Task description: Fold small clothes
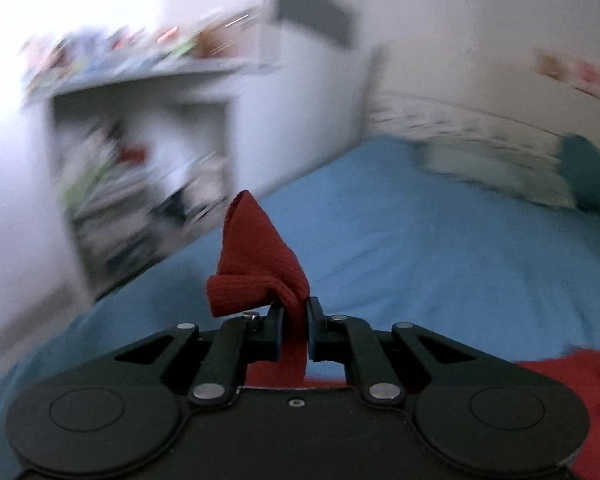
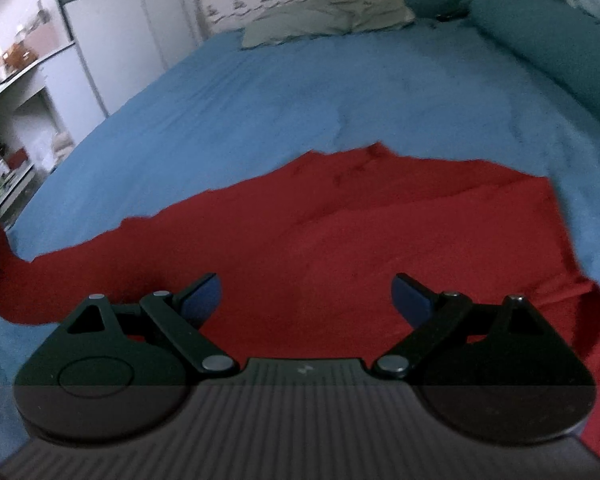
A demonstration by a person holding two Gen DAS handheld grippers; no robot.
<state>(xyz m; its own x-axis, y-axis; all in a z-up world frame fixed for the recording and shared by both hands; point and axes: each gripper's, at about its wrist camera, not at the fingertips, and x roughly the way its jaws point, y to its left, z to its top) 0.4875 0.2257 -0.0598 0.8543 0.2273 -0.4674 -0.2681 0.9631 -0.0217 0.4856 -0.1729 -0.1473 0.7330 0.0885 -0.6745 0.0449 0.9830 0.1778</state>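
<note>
Garment (image 2: 340,248), red, spread on blue sheet (image 2: 260,100), most of it flat ahead of and beneath right gripper. One end drawn off to the left and lifted, a ribbed cuff or hem by the look of it.

Left gripper (image 1: 292,320): jaws together, clamped on that ribbed end. Cloth bunched above the jaws in a peak (image 1: 256,256), a strip running down between them toward the palm. Held up off the sheet, well clear of the body of the garment. Background smeared in this view, shelf (image 1: 140,152) to the left of the jaws barely readable, so likely mid-swing.

Right gripper (image 2: 306,294): jaws wide apart, nothing between them, hovering just over the red cloth, pads (image 2: 202,294) close to the fabric but contact not certain. Pillows (image 2: 320,16) far ahead of the jaws, well apart from the work.

Step in hand, by judgement: carrying the lifted end across to lay it over the body, first fold.

To do it well:
- Keep left grip firm; knit is thick and bunched, could slip if pulled sharply.
- Press or pin the flat part with right jaws so the body does not drag along the sheet.
- Bring the end over low and steady, in line with the far edge, then lay it down before letting go.
- Smooth the ridge near the top edge afterward; wrinkles there would spoil a square fold.
</note>
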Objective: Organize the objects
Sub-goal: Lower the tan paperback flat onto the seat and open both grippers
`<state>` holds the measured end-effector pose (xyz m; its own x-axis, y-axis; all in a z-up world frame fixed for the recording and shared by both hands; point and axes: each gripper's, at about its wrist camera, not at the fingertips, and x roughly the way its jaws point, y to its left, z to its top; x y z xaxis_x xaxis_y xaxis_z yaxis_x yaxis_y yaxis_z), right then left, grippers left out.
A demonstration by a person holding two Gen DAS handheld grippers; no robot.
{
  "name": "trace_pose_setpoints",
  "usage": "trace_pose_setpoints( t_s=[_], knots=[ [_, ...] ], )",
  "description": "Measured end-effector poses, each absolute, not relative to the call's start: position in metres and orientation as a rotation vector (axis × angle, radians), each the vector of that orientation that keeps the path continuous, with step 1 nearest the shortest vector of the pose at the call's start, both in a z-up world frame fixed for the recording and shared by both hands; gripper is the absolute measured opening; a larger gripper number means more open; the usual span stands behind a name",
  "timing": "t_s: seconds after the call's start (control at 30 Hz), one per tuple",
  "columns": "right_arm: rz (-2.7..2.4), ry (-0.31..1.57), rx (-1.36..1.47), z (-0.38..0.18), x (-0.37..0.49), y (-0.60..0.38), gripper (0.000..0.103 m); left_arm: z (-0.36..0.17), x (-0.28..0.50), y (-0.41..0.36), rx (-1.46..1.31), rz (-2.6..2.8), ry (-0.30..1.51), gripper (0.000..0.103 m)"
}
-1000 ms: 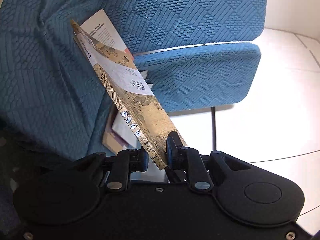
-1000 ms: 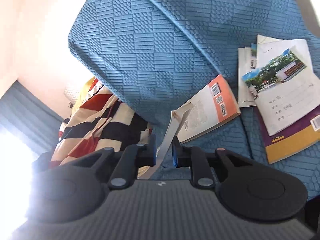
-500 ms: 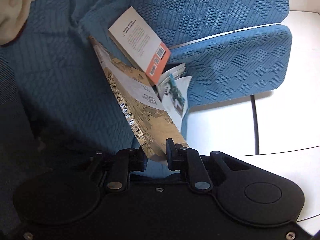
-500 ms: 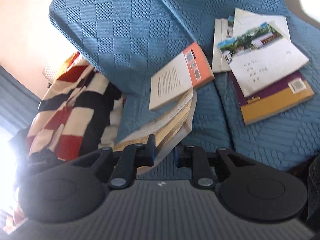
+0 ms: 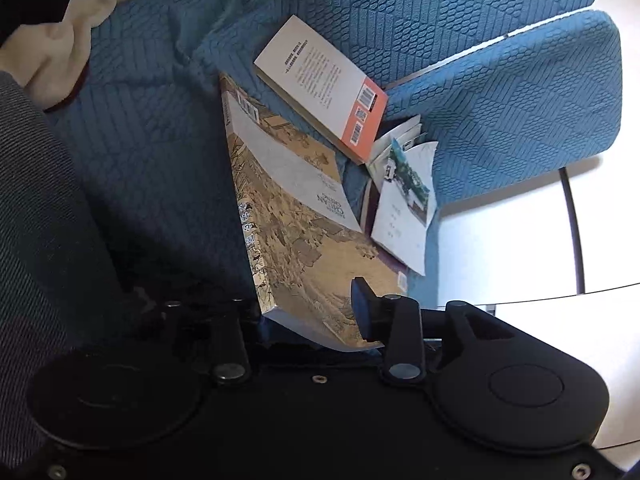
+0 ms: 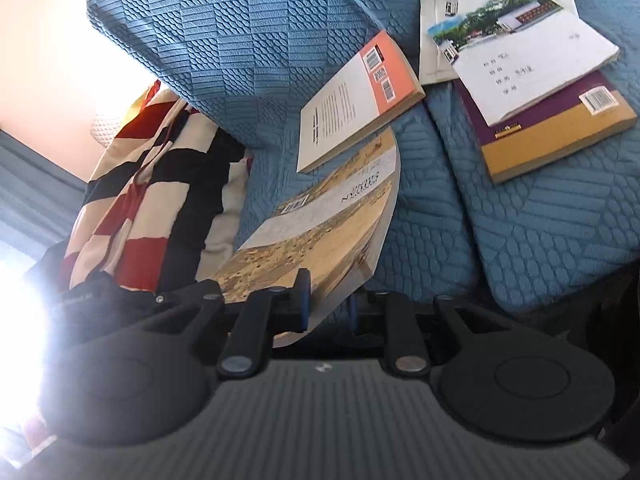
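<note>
The large tan paperback book with a painted landscape cover (image 5: 296, 216) lies slanted on the blue quilted sofa cover (image 5: 152, 152), its near corners caught from two sides so it can be set down level; the left gripper (image 5: 304, 312) is opening, the book's corner between its jaws but no longer pressed; the right gripper (image 6: 326, 306) stays out of this release, clamped narrowly on the opposite corner (image 6: 320, 256); beyond lie the white-and-orange paperback (image 6: 356, 104) and a loose pile topped by a white photo-cover booklet (image 6: 524, 52), seemingly the stack to tidy.
</note>
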<state>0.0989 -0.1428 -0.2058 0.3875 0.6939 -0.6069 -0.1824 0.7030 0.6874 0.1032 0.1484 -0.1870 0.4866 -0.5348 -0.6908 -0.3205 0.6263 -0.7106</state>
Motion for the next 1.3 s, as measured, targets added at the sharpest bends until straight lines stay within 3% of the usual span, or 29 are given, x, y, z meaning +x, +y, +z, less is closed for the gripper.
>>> trace_pose_setpoints(
  t_s=[0.3,0.37,0.43,0.53,0.63,0.7,1.3],
  knots=[
    [0.611,1.086,0.579,-0.225,0.097,-0.143,0.023,-0.197,0.105,0.138,-0.858,-0.094,1.195,0.048],
    [0.609,1.098,0.584,-0.227,0.097,-0.143,0.024,-0.198,0.104,0.137,-0.846,-0.091,1.214,0.053],
    [0.593,1.098,0.563,-0.226,0.095,-0.142,0.028,-0.196,0.104,0.137,-0.831,-0.078,1.227,0.065],
    [0.534,1.112,0.501,-0.227,0.093,-0.140,0.034,-0.192,0.101,0.140,-0.802,-0.029,1.227,0.072],
    [0.497,1.151,0.506,-0.233,0.094,-0.144,0.054,-0.189,0.097,0.145,-0.802,-0.027,1.213,0.074],
    [0.446,1.168,0.494,-0.233,0.094,-0.147,0.073,-0.187,0.097,0.146,-0.782,-0.011,1.202,0.075],
    [0.491,1.074,0.263,-0.224,0.134,-0.116,0.072,-0.205,0.166,0.126,-0.546,0.018,1.130,0.077]
  ],
)
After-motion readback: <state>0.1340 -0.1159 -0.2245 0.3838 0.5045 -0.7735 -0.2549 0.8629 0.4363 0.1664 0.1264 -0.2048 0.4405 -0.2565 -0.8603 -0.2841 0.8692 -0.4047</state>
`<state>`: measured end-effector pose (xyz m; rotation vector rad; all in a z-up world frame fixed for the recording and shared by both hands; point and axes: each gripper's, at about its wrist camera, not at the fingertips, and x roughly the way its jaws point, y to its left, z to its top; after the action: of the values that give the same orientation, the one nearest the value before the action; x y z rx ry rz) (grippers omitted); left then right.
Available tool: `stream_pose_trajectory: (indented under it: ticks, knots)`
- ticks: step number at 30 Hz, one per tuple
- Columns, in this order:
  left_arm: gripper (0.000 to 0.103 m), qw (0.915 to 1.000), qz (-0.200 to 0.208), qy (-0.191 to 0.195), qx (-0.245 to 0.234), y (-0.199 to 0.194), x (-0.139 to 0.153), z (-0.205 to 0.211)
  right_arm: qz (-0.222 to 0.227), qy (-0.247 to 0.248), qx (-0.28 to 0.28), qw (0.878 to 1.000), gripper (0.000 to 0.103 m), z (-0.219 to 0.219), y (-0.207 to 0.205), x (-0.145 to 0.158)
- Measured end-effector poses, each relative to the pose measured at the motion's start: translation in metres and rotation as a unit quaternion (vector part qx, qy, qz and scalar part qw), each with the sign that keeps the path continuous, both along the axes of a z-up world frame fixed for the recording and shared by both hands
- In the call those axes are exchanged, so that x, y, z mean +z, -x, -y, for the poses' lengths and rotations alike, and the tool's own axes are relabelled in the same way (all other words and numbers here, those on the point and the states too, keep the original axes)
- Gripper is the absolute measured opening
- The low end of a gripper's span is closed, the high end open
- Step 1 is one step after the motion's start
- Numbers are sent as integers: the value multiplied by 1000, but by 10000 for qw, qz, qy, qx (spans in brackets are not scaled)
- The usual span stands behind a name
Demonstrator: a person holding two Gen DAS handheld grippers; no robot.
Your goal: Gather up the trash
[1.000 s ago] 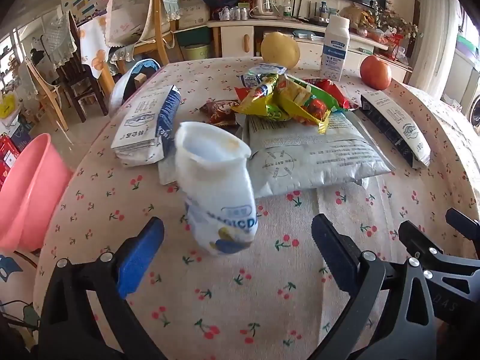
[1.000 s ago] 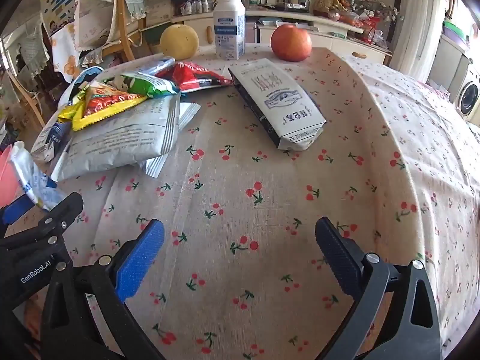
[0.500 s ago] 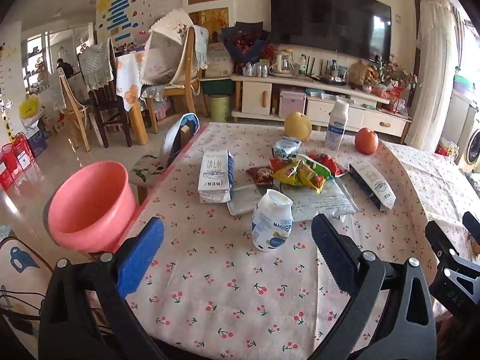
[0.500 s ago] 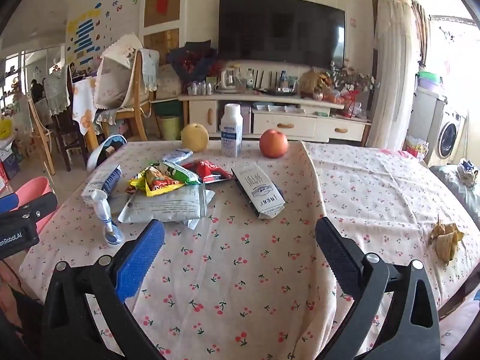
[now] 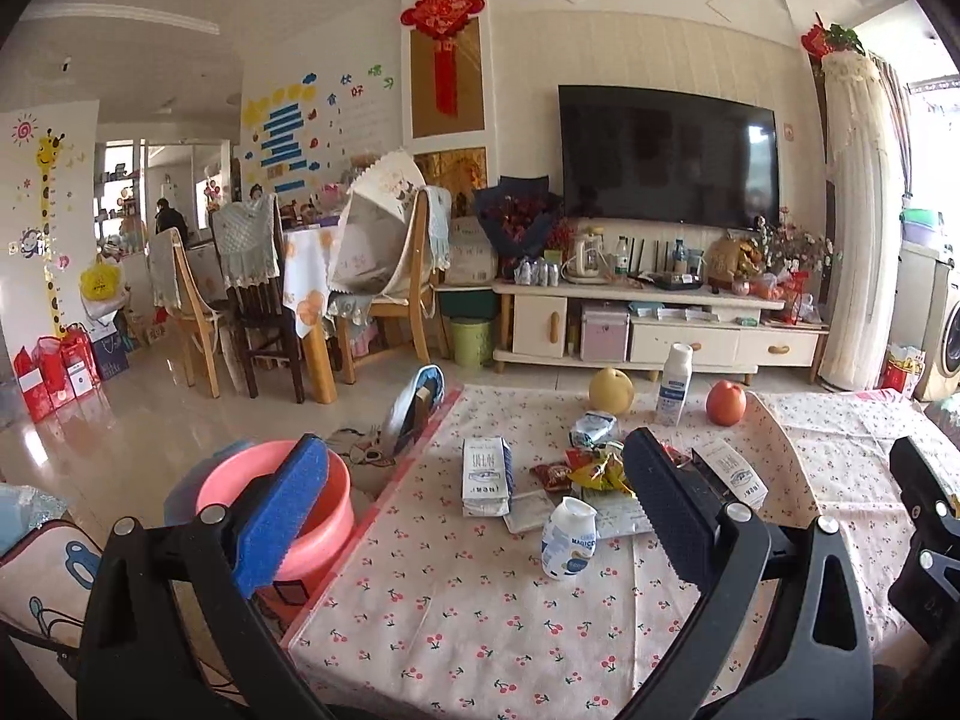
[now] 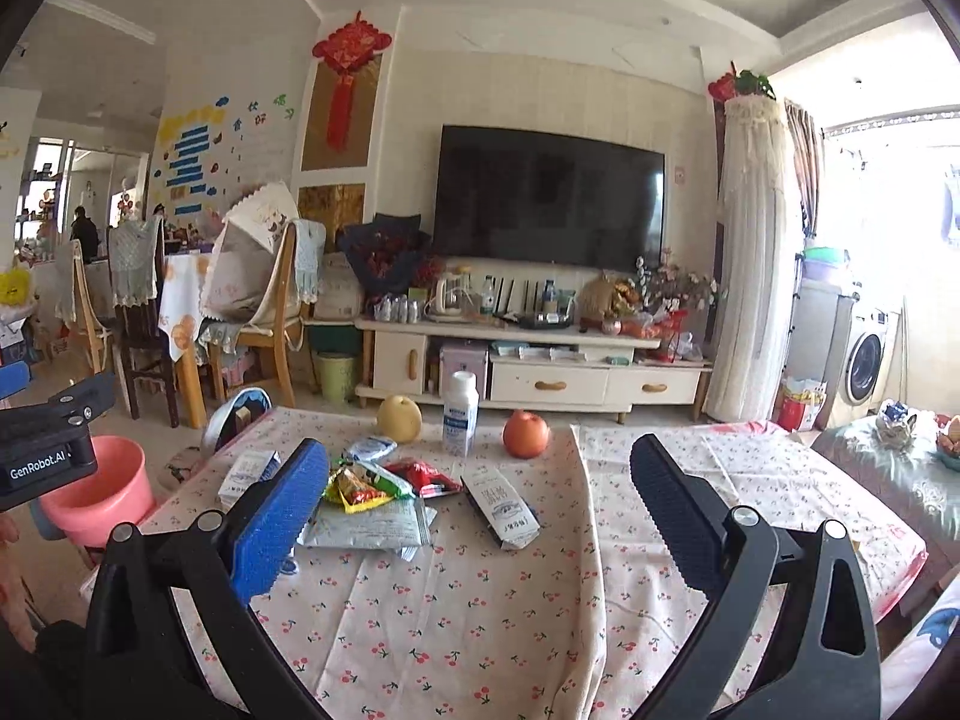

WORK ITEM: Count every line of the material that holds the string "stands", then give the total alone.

EXERCISE SOLUTION: 2